Problem to work on:
Lines to return, exactly: from the line with "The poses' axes" to the line with "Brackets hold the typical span" in the entries below, both included.
----
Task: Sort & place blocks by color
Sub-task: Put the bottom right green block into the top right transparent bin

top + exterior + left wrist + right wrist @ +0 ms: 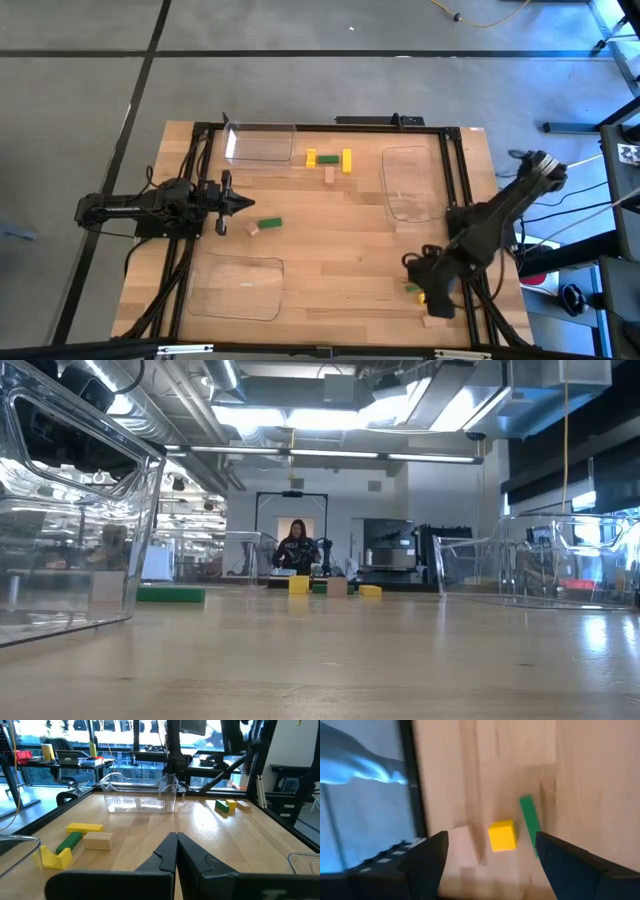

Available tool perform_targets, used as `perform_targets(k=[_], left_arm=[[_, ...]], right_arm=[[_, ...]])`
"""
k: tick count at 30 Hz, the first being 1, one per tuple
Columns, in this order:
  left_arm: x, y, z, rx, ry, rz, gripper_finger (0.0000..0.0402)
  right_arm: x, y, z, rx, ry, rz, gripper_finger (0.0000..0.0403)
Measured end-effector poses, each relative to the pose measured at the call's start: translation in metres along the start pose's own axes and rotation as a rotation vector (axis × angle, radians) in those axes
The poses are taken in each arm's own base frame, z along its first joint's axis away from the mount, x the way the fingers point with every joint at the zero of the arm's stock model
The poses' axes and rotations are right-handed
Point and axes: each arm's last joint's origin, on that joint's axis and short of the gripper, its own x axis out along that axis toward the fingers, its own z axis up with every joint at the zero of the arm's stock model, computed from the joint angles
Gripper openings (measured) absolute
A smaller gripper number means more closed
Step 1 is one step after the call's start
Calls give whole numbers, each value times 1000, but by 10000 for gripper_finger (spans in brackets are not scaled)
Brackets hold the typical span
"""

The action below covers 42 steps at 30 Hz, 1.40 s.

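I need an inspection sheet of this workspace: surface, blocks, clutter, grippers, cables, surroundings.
Surface: light wooden table, black frame rails along its edges.
Job's things: yellow, green and tan wooden blocks grouped at the far middle; a green bar and tan piece near the left gripper; a small yellow cube, green bar and tan piece under the right gripper. Three clear plastic trays, none seen holding a block.
Clutter: nothing seen.
Grippers: left gripper shut, empty; right gripper open above the cube.
Cables: black bundles beside the left arm.
Surroundings: a person far behind the table.

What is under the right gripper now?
Under the open right gripper lie a yellow cube, a green bar and a tan block on the table. Nothing is held.
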Motion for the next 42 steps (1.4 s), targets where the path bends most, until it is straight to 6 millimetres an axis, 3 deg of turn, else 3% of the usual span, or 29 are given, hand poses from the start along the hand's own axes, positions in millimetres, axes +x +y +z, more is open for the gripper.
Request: perform_targets(k=[4,10,17,25,30,38,42], left_arm=[[0,0,0,0,0,0,0],[0,0,0,0,0,0,0],[0,0,0,0,0,0,0],[0,0,0,0,0,0,0],[0,0,0,0,0,0,0],[0,0,0,0,0,0,0],[0,0,0,0,0,0,0]], right_arm=[[39,-6,-3,36,32,-53,303],[71,-13,-2,15,73,-174,303],[93,-18,1,16,56,-296,303],[102,-19,1,13,66,-335,297],[104,-19,2,11,67,-333,232],[100,-21,1,-54,78,-333,57],[84,-25,5,-55,65,-316,59]])
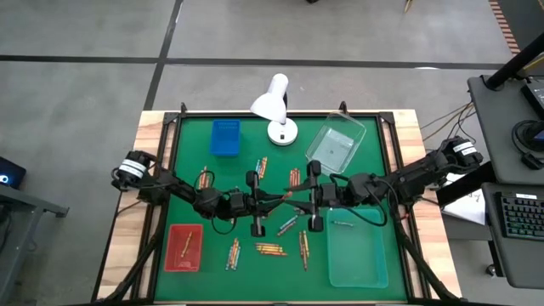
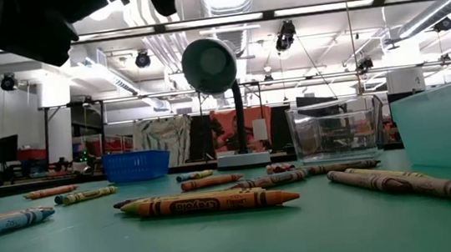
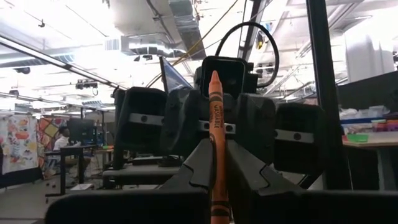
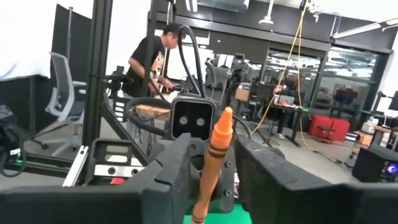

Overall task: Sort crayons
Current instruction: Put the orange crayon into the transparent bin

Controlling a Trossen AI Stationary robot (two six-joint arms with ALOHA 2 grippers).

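Note:
Over the middle of the green table my two grippers face each other. My left gripper [image 1: 265,202] [image 3: 217,152] is shut on an orange crayon [image 3: 216,124], which is lifted clear of the table. My right gripper [image 1: 308,197] [image 4: 212,155] is open, one finger on each side of that crayon [image 4: 214,155], with a gap showing on both sides. Many other crayons [image 1: 270,248] [image 2: 208,202] lie loose on the table. My left gripper pinches the orange crayon's lower part [image 3: 217,180] between its two fingers, coming from the table's left and slanting a little upward. The crayon stands up out of the fingers with its pointed tip [image 3: 215,78] uppermost. It reaches in between my right gripper's fingers.
A red tray [image 1: 183,248] holding crayons sits near left and a blue tray [image 1: 225,138] far left. A clear tray [image 1: 336,144] is far right, a pale teal tray [image 1: 357,248] near right. A white lamp [image 1: 276,106] stands at the far edge. A person works beyond the table.

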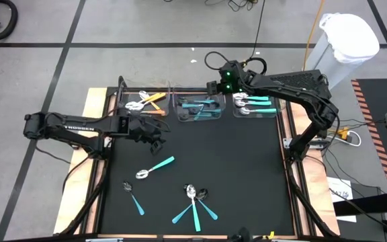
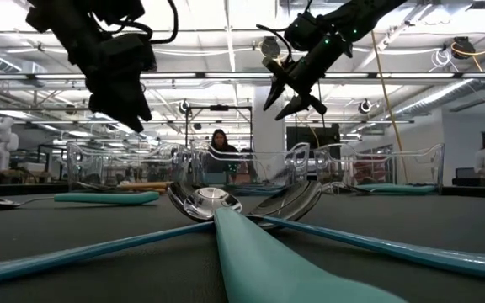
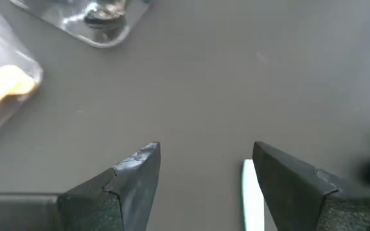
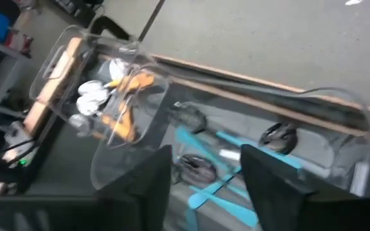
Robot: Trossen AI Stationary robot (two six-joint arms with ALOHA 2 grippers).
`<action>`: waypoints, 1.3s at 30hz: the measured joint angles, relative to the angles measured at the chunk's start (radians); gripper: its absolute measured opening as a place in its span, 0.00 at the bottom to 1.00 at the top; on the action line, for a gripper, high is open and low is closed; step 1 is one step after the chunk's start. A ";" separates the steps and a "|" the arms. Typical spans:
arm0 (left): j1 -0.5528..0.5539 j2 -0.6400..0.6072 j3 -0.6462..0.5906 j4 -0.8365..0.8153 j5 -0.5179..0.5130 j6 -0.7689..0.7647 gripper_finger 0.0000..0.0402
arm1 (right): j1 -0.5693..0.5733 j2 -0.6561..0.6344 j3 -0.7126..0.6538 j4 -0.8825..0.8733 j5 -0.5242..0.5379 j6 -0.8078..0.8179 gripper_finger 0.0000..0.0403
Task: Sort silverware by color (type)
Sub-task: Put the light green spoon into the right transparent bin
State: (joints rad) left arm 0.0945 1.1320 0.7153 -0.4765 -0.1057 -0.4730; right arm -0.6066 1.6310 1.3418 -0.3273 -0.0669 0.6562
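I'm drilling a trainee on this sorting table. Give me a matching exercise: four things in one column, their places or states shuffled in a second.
Things:
1. left bin
2. middle bin
3. left pincer
4. right pincer

Places or states:
A. above the middle bin's far edge
B. holds orange-handled spoons
C. open over bare mat, below the left bin
D. holds teal-handled spoons with dark bowls

Pairs: 1-B, 2-D, 3-C, 4-A
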 joint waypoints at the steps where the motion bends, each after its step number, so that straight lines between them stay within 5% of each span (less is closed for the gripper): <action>1: -0.009 0.000 -0.011 0.010 0.005 -0.013 0.62 | 0.004 -0.002 0.000 0.001 -0.016 0.002 0.47; 6: -0.074 0.009 -0.094 0.080 0.010 -0.075 0.62 | 0.031 -0.011 0.000 0.008 -0.097 -0.002 0.56; 15: -0.203 0.013 -0.228 0.096 0.007 -0.279 0.62 | 0.130 -0.027 0.000 0.008 -0.121 -0.020 0.52; 33: -0.456 0.147 -0.232 0.220 -0.116 -0.202 0.61 | 0.289 -0.037 0.001 -0.023 -0.121 -0.067 0.52; 39: -0.482 0.234 -0.230 0.229 -0.124 -0.202 0.46 | 0.324 -0.037 0.001 -0.022 -0.111 -0.070 0.52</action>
State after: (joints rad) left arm -0.3879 1.3663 0.4854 -0.2472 -0.2298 -0.6752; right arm -0.2821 1.5940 1.3430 -0.3496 -0.1783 0.5861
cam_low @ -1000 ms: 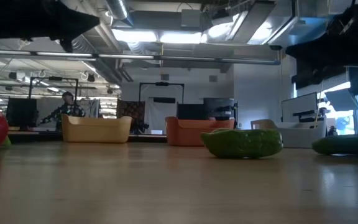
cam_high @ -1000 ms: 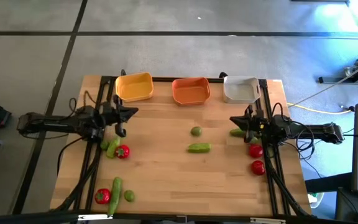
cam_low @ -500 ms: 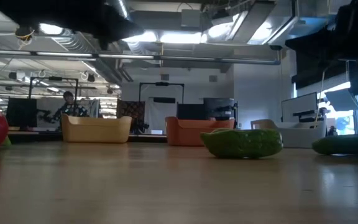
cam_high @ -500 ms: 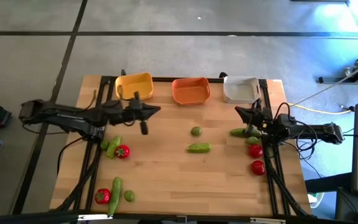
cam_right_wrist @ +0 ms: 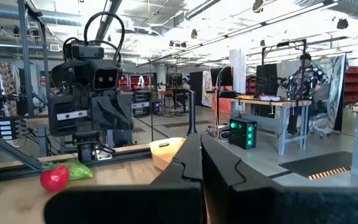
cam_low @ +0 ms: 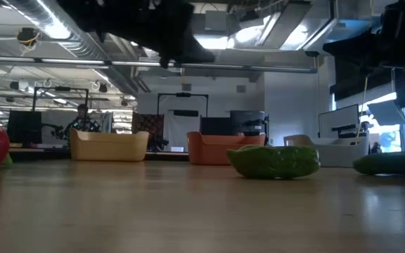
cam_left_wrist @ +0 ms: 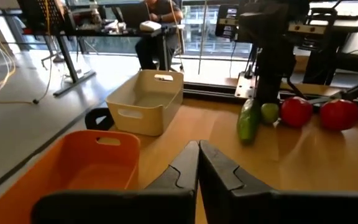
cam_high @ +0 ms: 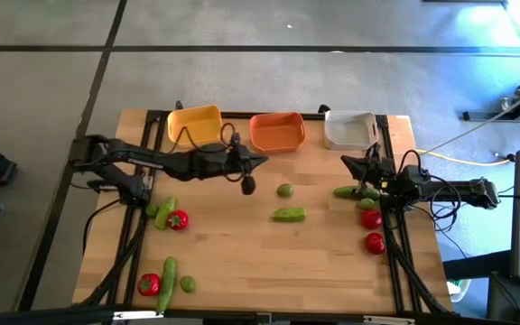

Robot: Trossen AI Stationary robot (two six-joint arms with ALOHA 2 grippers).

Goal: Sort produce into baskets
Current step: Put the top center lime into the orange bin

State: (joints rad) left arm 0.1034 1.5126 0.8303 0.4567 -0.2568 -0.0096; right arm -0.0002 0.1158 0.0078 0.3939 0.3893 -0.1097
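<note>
Three baskets stand along the far edge: yellow (cam_high: 195, 125), orange (cam_high: 276, 131) and white-grey (cam_high: 348, 129). A lime (cam_high: 284, 190) and a cucumber (cam_high: 288, 214) lie mid-table. My left gripper (cam_high: 262, 161) is shut and empty, above the table just near of the orange basket (cam_left_wrist: 86, 162), pointing toward the table's right. My right gripper (cam_high: 346, 161) is shut and empty, above the table near of the white-grey basket. Beside it lie a cucumber (cam_high: 346, 191), a lime (cam_high: 366, 204) and two tomatoes (cam_high: 371, 218).
More produce lies at the left: a cucumber (cam_high: 163, 213) and a tomato (cam_high: 178, 219), and at the near left a tomato (cam_high: 148, 284), a cucumber (cam_high: 168, 271) and a lime (cam_high: 188, 283). Dark frame rails (cam_high: 138, 226) run along both table sides.
My left gripper has swung toward the table's right edge, from near the yellow basket's left side to just near of the orange basket, staying shut. My right gripper has shifted a little toward the far edge. No produce has moved.
</note>
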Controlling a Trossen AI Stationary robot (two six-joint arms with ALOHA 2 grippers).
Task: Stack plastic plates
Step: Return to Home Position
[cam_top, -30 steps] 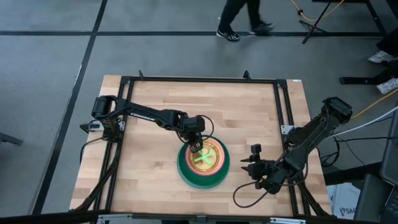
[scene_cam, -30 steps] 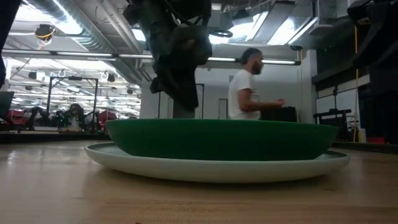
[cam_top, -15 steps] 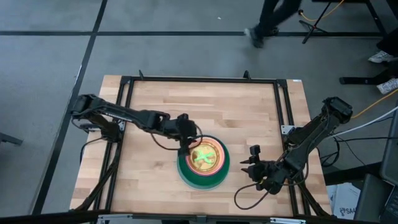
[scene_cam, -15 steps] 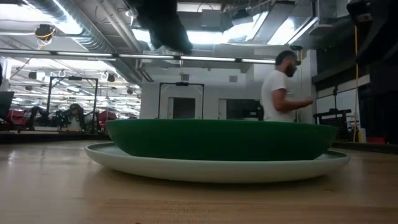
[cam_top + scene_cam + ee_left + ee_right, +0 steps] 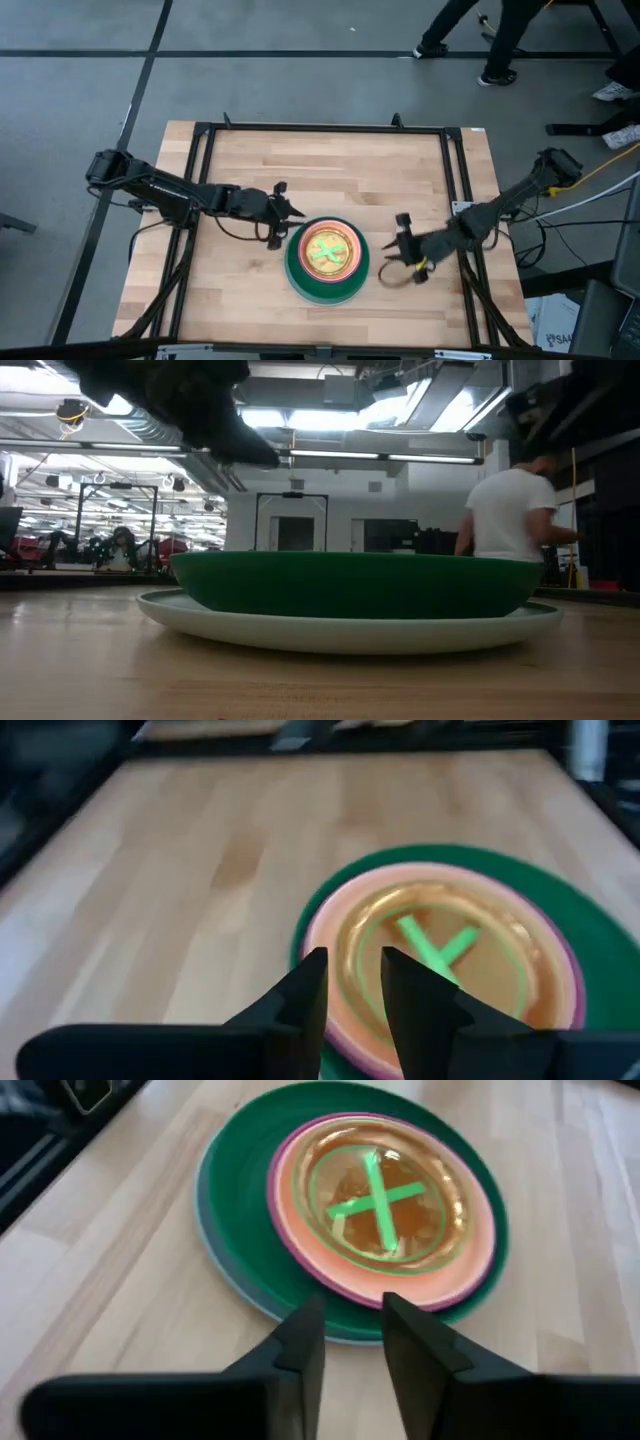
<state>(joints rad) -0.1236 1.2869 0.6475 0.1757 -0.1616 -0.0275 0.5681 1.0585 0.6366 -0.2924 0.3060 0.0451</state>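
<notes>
The left tool (image 5: 296, 212) hangs just off the left rim of the plate stack (image 5: 327, 260), pointing toward it. In the left wrist view its two dark fingers (image 5: 305, 995) are drawn close, with only a narrow slit between them and nothing gripped. The stack lies just beyond their tips.

The right tool (image 5: 392, 245) sits on the other side, near the stack's right rim but apart from it, also facing the plates. Its fingers (image 5: 300, 1345) are likewise close together with a thin gap and hold nothing. The stack lies ahead of them, not touching.

All the plates in view are nested in one pile on the wooden worktop (image 5: 250, 160), between the two tools and toward the near edge. From the bottom up, the right wrist view shows:
- a light blue plate (image 5: 212, 1245), only a thin crescent of it visible
- a dark green plate (image 5: 235, 1175)
- a magenta rim (image 5: 277, 1220)
- a peach plate (image 5: 300, 1245)
- a translucent orange plate (image 5: 445, 1195)
- a lime green plate (image 5: 380, 1205), marked with a green cross, on top

I cannot tell whether other plates lie hidden among these.

In the low view only the dark green plate (image 5: 350, 585) and the pale plate under it (image 5: 350, 632) show. A dark part of an arm (image 5: 180, 400) hangs overhead. Behind, a person in a white shirt (image 5: 510, 510) stands in the room.
</notes>
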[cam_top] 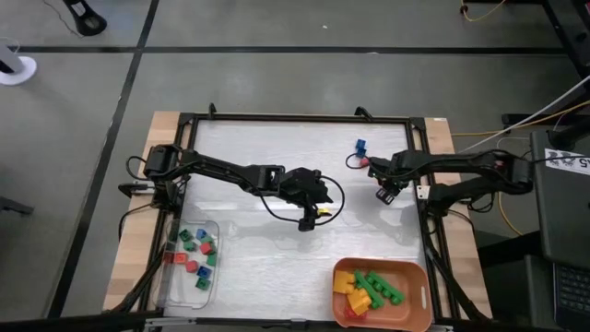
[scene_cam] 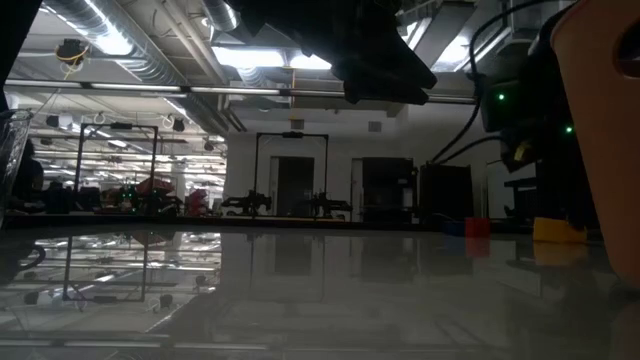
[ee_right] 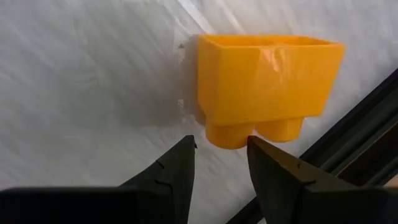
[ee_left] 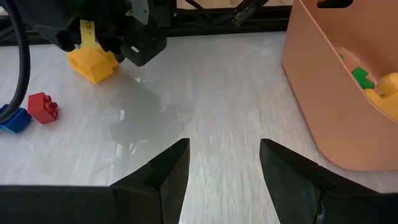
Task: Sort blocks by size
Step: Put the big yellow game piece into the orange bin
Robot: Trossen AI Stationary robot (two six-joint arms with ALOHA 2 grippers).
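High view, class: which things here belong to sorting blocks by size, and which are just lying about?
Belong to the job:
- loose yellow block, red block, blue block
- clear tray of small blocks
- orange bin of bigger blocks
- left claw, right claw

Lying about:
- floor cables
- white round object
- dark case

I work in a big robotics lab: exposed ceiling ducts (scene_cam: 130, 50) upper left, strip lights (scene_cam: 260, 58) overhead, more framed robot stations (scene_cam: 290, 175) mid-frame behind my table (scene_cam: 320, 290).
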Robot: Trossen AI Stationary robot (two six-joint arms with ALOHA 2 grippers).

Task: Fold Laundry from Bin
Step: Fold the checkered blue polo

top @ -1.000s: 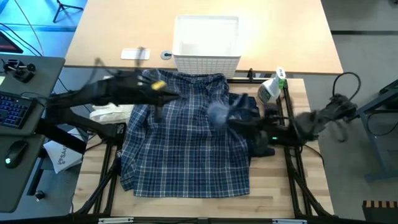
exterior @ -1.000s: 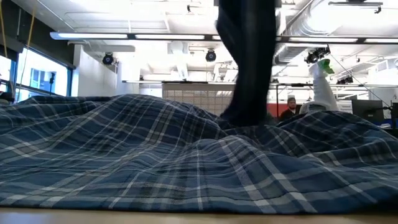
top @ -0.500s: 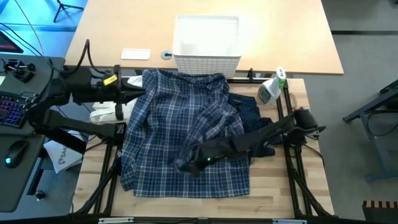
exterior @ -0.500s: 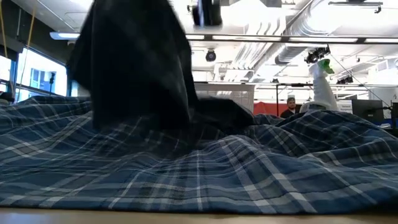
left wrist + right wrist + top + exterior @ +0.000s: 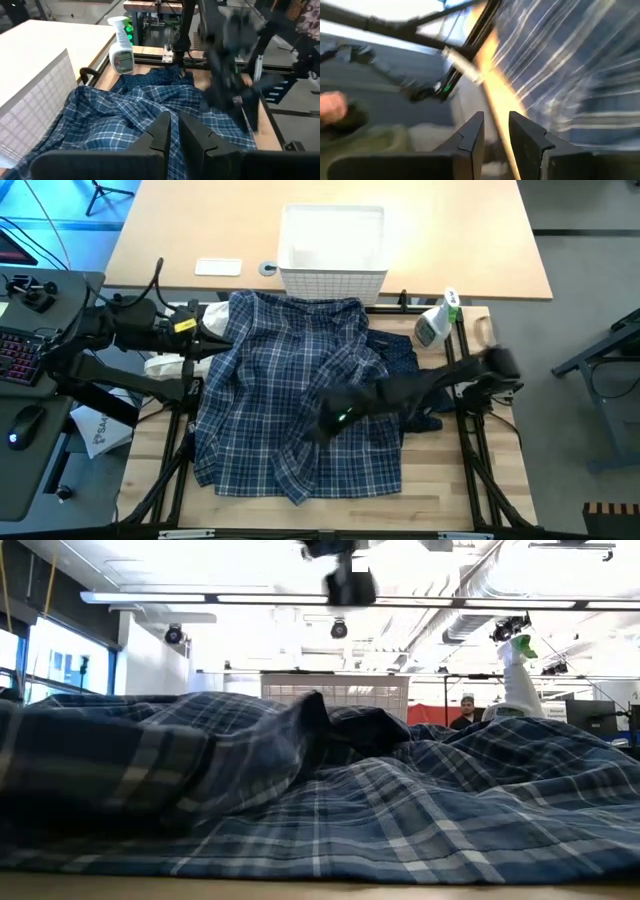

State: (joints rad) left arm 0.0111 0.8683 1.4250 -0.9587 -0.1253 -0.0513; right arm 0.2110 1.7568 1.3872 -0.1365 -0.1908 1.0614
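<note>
The blue-white plaid shirt [image 5: 260,410] lies spread on the wooden table, and its right part is folded over its middle [image 5: 340,375]. The same shirt fills the low view [image 5: 400,810]. My right gripper [image 5: 320,428] hovers over the shirt's middle, open, with no cloth between its fingers [image 5: 495,135]. My left gripper [image 5: 212,345] stands shut at the shirt's far left edge, clear of the cloth [image 5: 174,131]. The white bin [image 5: 333,280] stands beyond the shirt's collar end. A navy piece [image 5: 402,355] shows from under the shirt's right side.
A spray bottle [image 5: 435,320] stands at the table's far right, next to the navy piece. White cloth [image 5: 172,363] lies at the left edge under my left arm. A keyboard and mouse sit on a side desk [image 5: 30,350] to the left.
My right gripper has swung down and toward the table's near left, carrying the shirt's right part across. That part hung dark from it and now lies folded over the shirt's middle. My left gripper has drawn back toward the left edge, off the shirt.
</note>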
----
Written solution:
The poses' axes and rotations are right-handed
Point and axes: each arm's last joint's origin, on that joint's axis and short of the gripper, its own x axis out along that axis toward the fingers, its own z axis up with every joint at the zero of the arm's stock model, computed from the joint angles
Gripper openings (measured) absolute
A smaller gripper number means more closed
Step 1 is one step after the call's start
Calls give whole numbers, each value times 1000, but by 10000 for gripper_finger (spans in brackets are not scaled)
Brackets hold the typical span

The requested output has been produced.